Absent Light (2004-2011) was started on All Saint’s Day, 2004 and was completed in the spring of 2011. It is scored for male soprano, piano, soprano saxophone, electric bass, electric guitar, celesta, glockenspiel, tenor instrument, and glass bowls or tanpura. In Paradisum from the Latin requiem—which is performed as the casket is incensed toward the end of the liturgy, just prior to the recessional—is central to the composition, and the piece is inspired by the spirit of that moment.
It is constructed with the use of three separate rhythmic cycles: two shared between the piano, the vibes, and the guitar; and the other—73 beats (876543212345678)—played by the glockenspiel establishes the timeline for the entire piece. All of the events in this piece occur in some relationship to the bells.
“The loop that makes up Absent Light occurred to me as I was driving on a stretch of Hwy 99 between Junction City and Corvallis on my way to teach in Monmouth OR. It was November 1st, 2004. I was absorbed in the significance of the day. I was thinking about how perfectly earth-based traditions lined up with the Christian calendar—Samhain, autumnal equinox, All Souls, All Saints, the celebration of death, the rapid descent into darkness until the cycle begins again on the Darkest Night. Fog was coming in off of the river. I saw those little dots that you see when engulfed in fog and I remembered Matthew Fox and Rupert Sheldrake’s theory of other-worldly presences explained as light particles in The Physics of Angels.
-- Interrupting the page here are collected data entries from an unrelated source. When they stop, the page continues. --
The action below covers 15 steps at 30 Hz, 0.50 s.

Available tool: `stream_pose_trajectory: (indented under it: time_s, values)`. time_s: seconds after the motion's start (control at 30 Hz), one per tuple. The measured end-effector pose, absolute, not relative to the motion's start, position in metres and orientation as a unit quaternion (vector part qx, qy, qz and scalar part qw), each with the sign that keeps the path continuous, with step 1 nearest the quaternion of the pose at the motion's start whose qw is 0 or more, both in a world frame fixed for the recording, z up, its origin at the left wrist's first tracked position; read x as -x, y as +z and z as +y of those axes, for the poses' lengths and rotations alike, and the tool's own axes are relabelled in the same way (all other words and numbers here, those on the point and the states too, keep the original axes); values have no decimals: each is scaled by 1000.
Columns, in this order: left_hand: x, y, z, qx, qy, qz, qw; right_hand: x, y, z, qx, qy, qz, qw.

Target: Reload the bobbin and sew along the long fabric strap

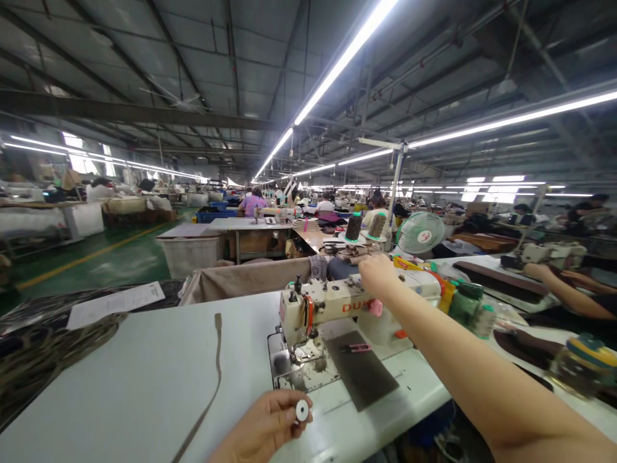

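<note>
Right fingers [369,267] partly out of view

Surface [139,379]: pale, smooth top, its bare stretch to the left.
Sewing machine [332,305]: cream-coloured with orange lettering, standing on the right part, needle end toward the left.
Metal plate [308,376]: set in the top below the needle, marked with dark patches.
Dark sheet [369,382]: flat, slanting from under the machine's arm toward the front edge.
Pink-handled snips [359,348]: lying on that sheet.
Strap [218,357]: narrow, grey-brown, well apart from the machine on its left, broader at the far end.
Tangled straps [53,370]: heaped along the left edge; what bears them is hidden.
</note>
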<state>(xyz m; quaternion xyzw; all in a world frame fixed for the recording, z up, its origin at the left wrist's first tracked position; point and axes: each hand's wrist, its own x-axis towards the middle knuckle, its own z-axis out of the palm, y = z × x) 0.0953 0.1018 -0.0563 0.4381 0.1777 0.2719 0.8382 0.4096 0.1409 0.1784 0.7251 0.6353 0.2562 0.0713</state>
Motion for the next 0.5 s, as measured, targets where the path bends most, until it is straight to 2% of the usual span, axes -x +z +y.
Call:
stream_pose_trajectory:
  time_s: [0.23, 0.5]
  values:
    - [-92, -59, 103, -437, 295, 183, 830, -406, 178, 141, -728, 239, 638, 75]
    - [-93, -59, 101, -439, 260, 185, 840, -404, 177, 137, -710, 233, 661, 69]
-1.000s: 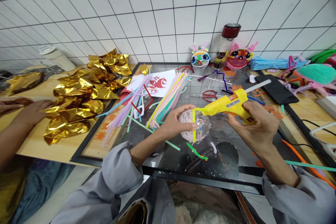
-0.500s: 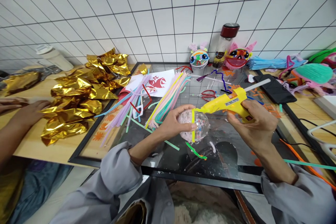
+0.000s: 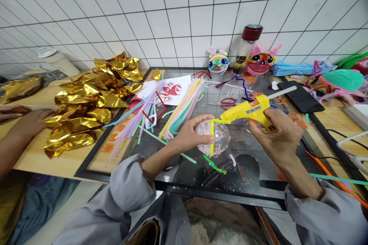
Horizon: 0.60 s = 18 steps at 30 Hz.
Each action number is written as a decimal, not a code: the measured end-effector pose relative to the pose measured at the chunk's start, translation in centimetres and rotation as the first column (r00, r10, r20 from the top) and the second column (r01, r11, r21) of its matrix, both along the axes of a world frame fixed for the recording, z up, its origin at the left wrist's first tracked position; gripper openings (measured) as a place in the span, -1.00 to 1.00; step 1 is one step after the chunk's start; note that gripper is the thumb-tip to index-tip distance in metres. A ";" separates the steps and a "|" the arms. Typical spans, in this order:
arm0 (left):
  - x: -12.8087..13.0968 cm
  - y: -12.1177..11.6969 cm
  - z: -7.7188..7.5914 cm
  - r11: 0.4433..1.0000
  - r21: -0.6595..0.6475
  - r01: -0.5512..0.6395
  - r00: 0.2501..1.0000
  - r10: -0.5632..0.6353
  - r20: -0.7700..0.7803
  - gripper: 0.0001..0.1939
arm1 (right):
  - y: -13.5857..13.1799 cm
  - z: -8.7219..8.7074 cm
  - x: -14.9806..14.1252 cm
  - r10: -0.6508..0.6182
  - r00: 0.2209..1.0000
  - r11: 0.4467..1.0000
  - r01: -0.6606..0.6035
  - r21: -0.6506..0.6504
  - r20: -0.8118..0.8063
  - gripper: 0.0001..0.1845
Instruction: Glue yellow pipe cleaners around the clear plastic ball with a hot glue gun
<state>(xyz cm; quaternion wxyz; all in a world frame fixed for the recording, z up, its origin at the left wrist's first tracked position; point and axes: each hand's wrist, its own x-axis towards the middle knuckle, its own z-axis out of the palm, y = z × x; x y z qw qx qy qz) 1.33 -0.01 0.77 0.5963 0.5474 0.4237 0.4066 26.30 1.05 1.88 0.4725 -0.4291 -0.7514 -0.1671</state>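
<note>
1. Fingers of the left hand [image 3: 186,134] are clamped on a clear, round plastic ball [image 3: 222,141] above the dark tabletop, the thumb laid across a bright yellow strip [image 3: 212,149] running down its front, the others curled over the top
2. Fingers of the right hand [image 3: 281,132] are closed around the grip of a yellow plastic glue gun [image 3: 244,113], its barrel tipped slightly down toward the ball's upper edge
3. The left forearm slants up and rightward out of a rolled grey sleeve [image 3: 129,180]; the right one slants up and leftward, its wrist bent
4. A whitish translucent glue stick [image 3: 283,92] juts from the gun's rear
5. The trigger and the right fingertips are hidden, as is the ball's far side; its pale, speckled contents are hard to make out, and whether the nozzle touches the yellow strip cannot be told
6. Just in front of the ball lies a green fuzzy stem [image 3: 214,165]; behind it are red-handled scissors [image 3: 228,103]
7. At the left edge, beside crumpled gold foil [image 3: 77,120], another person's hand [image 3: 37,120] is partly hidden, its fingers unclear
</note>
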 end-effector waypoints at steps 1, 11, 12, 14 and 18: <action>0.0 0.0 0.0 1.000 -0.002 0.001 1.000 -0.001 0.003 -0.33 | 0.0 0.0 0.0 0.000 1.000 1.000 0.000 0.000 0.002 -0.77; 0.0 0.0 -0.1 1.000 0.003 0.009 1.000 -0.009 -0.001 -0.33 | 0.0 0.0 0.2 0.027 0.999 1.000 -0.028 -0.008 -0.018 -0.78; 0.0 0.0 -0.1 1.000 0.001 0.009 1.000 -0.009 0.000 -0.33 | 0.0 0.1 0.2 0.026 0.999 1.000 -0.027 -0.013 -0.023 -0.79; 0.0 0.0 -0.1 1.000 -0.003 0.005 1.000 -0.005 0.001 -0.33 | 0.0 0.2 0.2 0.027 0.999 0.999 -0.027 -0.019 -0.031 -0.81; 0.0 0.0 -0.1 1.000 0.002 0.002 1.000 -0.002 -0.001 -0.33 | 0.0 0.4 0.2 0.045 0.998 0.999 -0.046 -0.016 -0.037 -0.82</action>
That’s when the loop started...
The loop sat in a sketch book for two weeks before any composing started. I was perplexed by how a gesture that didn’t go anywhere or do anything could be so engaging. I knew that most likely it would call for some sort of additive process. I tried all types of techniques, none of which worked. I tried repeating a note every loop…adding rests every three loops…nothing seemed to set the piece into motion.
After several days of attempts, I thought maybe a ‘subtractive’ process would work better. I tried a couple of processes, and liked the effect of the loop evaporating into thin air. Toward the end, after several loops, the result was very pointillistic, and you would start to forget what it sounded like. For a while, that was the piece.
Ultimately though, I made the decision that simply evaporating the loop wouldn’t be as interesting as ‘migrating’ the notes from the piano into other instruments. In this way, as the loop disappeared it would also be transformed into particles—like particles of light. But at what rate? I decided to choose numbers for their numerological significance. Every 11th note, for example, the vibes picked up a note from the loop. Every 27th note (9+9+9), the celesta. Every 21st (7+7+7), the guitar.
I wrote out the entire thing in this way until the piano had completely disappeared. The structure for the loop was complete. But then what? I would have the vibes, celeste, and guitar reverse the process, and gradually disappear—going back the way they came, like incense. Like angles ushering out the piano—the body—transporting, then releasing it.
In stage performance, once the piano part has completely evaporated, the pianist gets up, quietly closes the lid, and exits.
The glockenspiel establishes the timeline of the entire piece—73 beats (876543212345678).
The soprano saxophone plays three notes, a sighing motive. This gesture grows longer by the value of an eighth-note with each iteration and intersects with the beginning of each 73-beat cycle, while the tenor instrument begins a new phrase at the beginning of each 73-beat cycle.
The piece is centered on B, another symbolic element, since B is the 11th note of the scale, and November the 11th month, the end of the Christian calendar.”